You can register tenant domains using the management console of WSO2 products. To add and view a tenant, follow the below steps;

  1. On the ‘Configure’ tab of the management console click on ‘Add New Tenant’ under ‘Multitenancy’.
  2. Enter the below tenant information in the ‘Register A New Organization’ and click ‘Save’;
    • Domain - the unique domain name for the organization (e.g. hr.com)
    • Usage plan for the tenant - the usage plan defines limitations for the tenant (e.g. no. of users)
    • First Name/Last Name - name of the tenant admin
    • Admin Username - the login username of the tenant admin. Username always ends with the domain name (e.g. [email protected])
    • Email - the email address of the admin
  3. The newly added tenant appears in the ‘Tenants List’. Click ‘View Tenants’ on the left menu to see information of all tenants currently existing in the system.


Multitenancy in API development

WSO2 API Manager provides a simplified Web interface called WSO2 API Publisher for API design, implementation and management.
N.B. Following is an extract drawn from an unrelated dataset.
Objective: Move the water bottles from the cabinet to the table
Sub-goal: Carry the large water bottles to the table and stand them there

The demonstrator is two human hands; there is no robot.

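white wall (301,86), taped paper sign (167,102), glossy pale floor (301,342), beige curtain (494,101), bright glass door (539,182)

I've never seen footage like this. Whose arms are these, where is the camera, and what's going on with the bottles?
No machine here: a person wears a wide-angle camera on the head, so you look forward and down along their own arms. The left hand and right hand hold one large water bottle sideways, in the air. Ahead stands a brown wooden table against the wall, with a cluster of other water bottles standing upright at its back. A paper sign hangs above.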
It is a structured GUI, designed for API creators to design, implement, manage, document, scale and version APIs, while also facilitating more API management related tasks such as life-cycle management, monetization, analyzing statistics, quality and usage and promoting and encouraging potential consumers and partners to adopt the API in their solutions.

While providing all these capabilities, WSO2 API Publisher is a tenant isolated application. This means that developers from different tenant domains can develop APIs and manage them while having isolated views for each tenant. Let’s look at an example scenario.

Example: There is a multi departmental organization in which three departments namely HR, sales and engineering need to expose their core functionality/services as APIs for internal and external consumption. They are using WSO2 API Manager as the API management solution, so we can consider the three departments to be three tenants. Each department can now develop and manage their APIs independently.

First we need to create three tenants in WSO2 API Manager. In the above section, we saw how to create and view tenants in WSO2 products. Let’s assume that following tenant domain names are used for each department.

Department Name Tenant Domain
Human Resource hr.com
Sales sales.com
Engineering eng.com

Figure 1: Tenant isolated API publishing for each department

Once you create the tenants, you can login to API Publisher using the tenant credentials and design, implement, manage and publish APIs. Refer to the user guide on API development for more information

Now the tenant users of each domain will have isolated views in the API publisher as shown below.

Figure 2: hr.com API publisher view

Figure 3: eng.com API publisher view


Multitenancy in WSO2 API Store

API Manager provides a structured Web interface called the WSO2 API Store to host published APIs. API consumers and partners can self-register to it on-demand to find, explore and subscribe to APIs and evaluate available resources and collaboration channels. The API store is where the interaction between potential API consumers and API providers happen. Its simplified UI reduces time and effort taken when evaluating enterprise-grade, secure, protected and authenticated API resources.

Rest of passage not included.